In dem Moment kracht die Tür auf, er hat das Schloss und den Riegel zerschmettert und stürmt rein. Ich lauf ihm entgegen, drücke das Spray und pfeffer ihm alles entgegen, was die Dose zu bieten hat. Ich huste, ich würge und die Augen brennen, aber er muss mindestens das Gleiche spüren und er flieht. Ich knall die Tür ins Schloss und renne zum Fenster, nicht wissend, ob ich heulen, husten oder kotzen muss. Scheiße hoch drei. Mein Gesicht und meine Hände brennen wie Feuer und ich bekomm keine Luft.
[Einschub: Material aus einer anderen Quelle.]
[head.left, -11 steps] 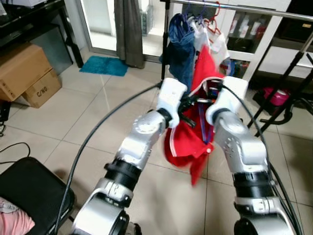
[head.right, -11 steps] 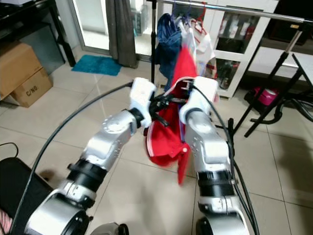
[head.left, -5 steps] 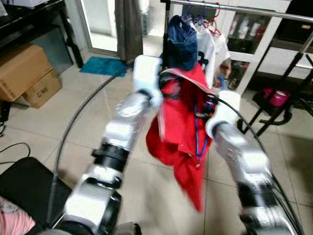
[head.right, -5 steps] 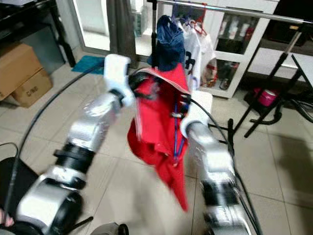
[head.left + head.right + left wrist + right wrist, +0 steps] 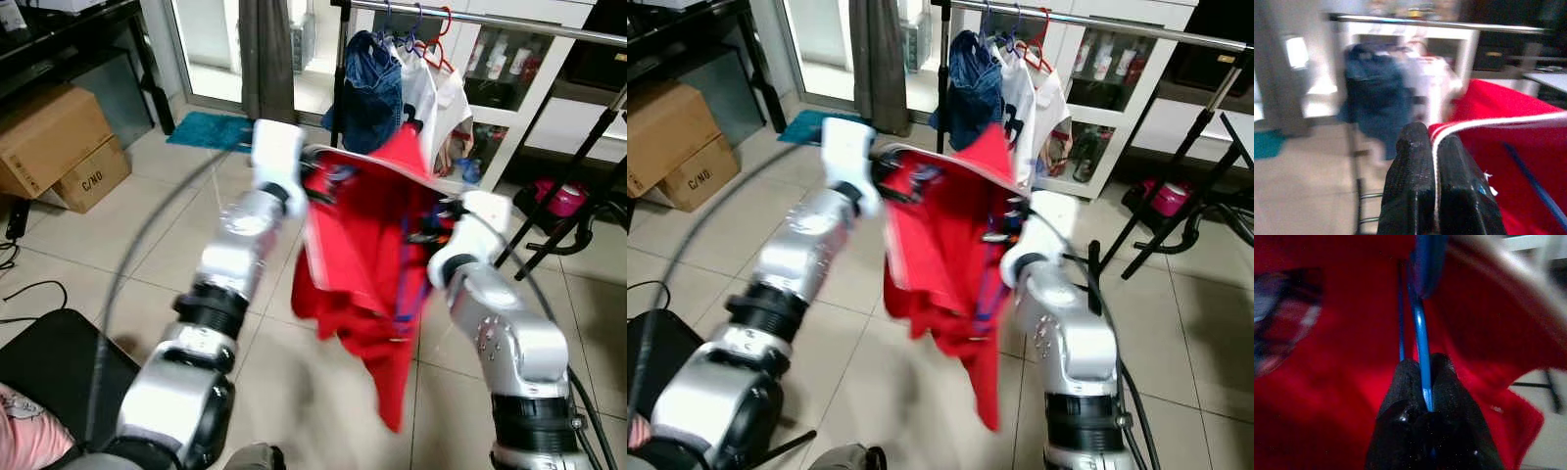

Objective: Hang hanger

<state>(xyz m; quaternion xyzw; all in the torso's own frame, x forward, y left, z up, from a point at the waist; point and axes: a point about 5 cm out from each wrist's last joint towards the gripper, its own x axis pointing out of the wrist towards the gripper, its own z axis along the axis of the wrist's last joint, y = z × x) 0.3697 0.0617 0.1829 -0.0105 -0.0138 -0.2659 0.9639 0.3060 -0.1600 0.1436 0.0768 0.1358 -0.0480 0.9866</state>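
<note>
rail: the clothes rail (image 5: 509,22) runs across the top, bare along its right stretch.
hung clothes: a blue garment (image 5: 367,88), a white shirt (image 5: 431,98) and their hangers (image 5: 416,20) crowd the rail's left end.
red shirt: the red shirt (image 5: 367,255) is spread between both arms just before the hung clothes, blocking the straight way to them.
rack legs: black slanted legs (image 5: 568,186) stand at the right, with a pink thing (image 5: 554,193) by them.
floor: open tiles on the left, up to the cardboard boxes (image 5: 59,147).
</note>
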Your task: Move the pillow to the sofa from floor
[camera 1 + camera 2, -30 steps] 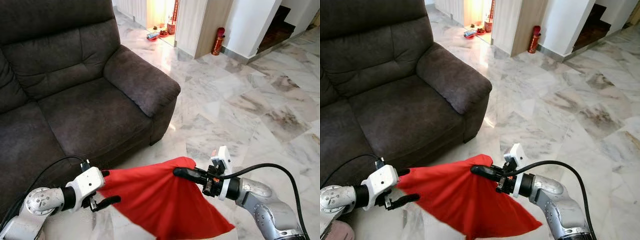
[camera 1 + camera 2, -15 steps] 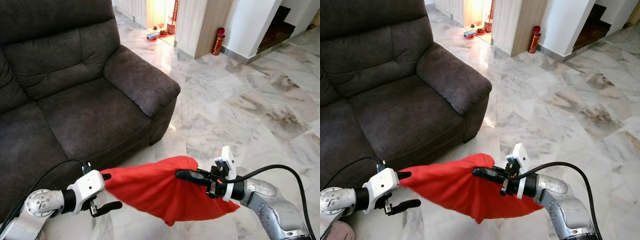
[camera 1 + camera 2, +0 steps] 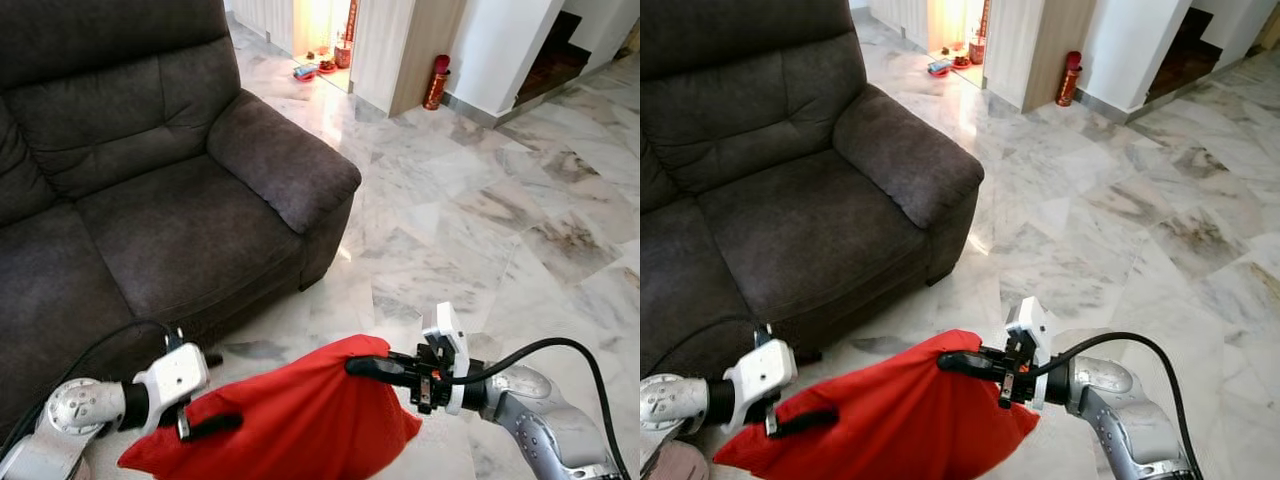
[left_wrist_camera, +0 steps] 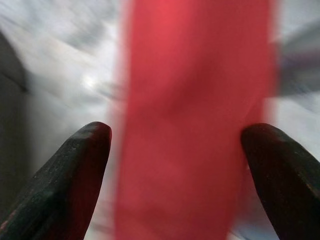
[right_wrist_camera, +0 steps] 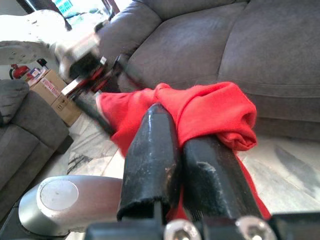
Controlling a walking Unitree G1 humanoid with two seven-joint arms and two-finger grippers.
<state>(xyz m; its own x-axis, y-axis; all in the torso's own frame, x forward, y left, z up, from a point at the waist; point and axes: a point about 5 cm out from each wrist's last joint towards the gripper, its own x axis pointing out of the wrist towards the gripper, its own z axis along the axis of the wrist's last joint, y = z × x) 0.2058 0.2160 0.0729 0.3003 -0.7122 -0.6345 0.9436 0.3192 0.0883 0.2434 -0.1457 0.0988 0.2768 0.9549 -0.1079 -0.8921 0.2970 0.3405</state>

Röchelnd reiß ich alle vier Fenster auf und heulend stell ich den Ventilator auf vollste Umdrehung. Dafür liegt meine Kneifzange bereits da, weil der Knopf fehlt und die Zange landet sofort als neue Zweitwaffe in meiner Hosentasche.Minutenlang steh ich um Luft kämfend am Fenster.
Wie muss er sich jetzt fühlen? Ich hoffe natürlich, dass leidet. Und ich hoffe, dass er keine rachelüsternen Kumpels bei sich hat. Denn entweder er und seine Kumpels machen mir jetzt die Hölle heiß, oder er schmort jetzt in der Hölle und gibt auf. In vier Stunden wird es hell. Das kann lang sein.
Ich fang an zu packen. Zuerst die schwere Tasche, die mit den Endurostiefeln gekrönt auf den Stuhl vor die Tür gestellt wird. Falls er kommt, soll er erst mal stolpern. Eine normale Türklinke wäre mir jetzt lieber zum verbarrikadieren. Während dem Packen muss ich überlegen, wie ich alles aufs Moped bekomme ohne irgendwelche Dinge unabgeschlossen und unbewacht zu lassen. In Kinderrätseln ist die Lösung immer versteckt, fluche ich vor mich hin und muss an das Rätsel mit dem Mann denken, der einen Salat, eine Ziege und einen Wolf über einen Fluss bringen muss, aber immer nur zwei ins Boot bekommt. Und dann hab ich die Lösung, als ich entdecke, dass man die Badezimmertür von außen mit einem Riegel verschießen kann, der einer Atombombe standhält, während der Türriegel aus Marzipan zu sein gewesen scheint.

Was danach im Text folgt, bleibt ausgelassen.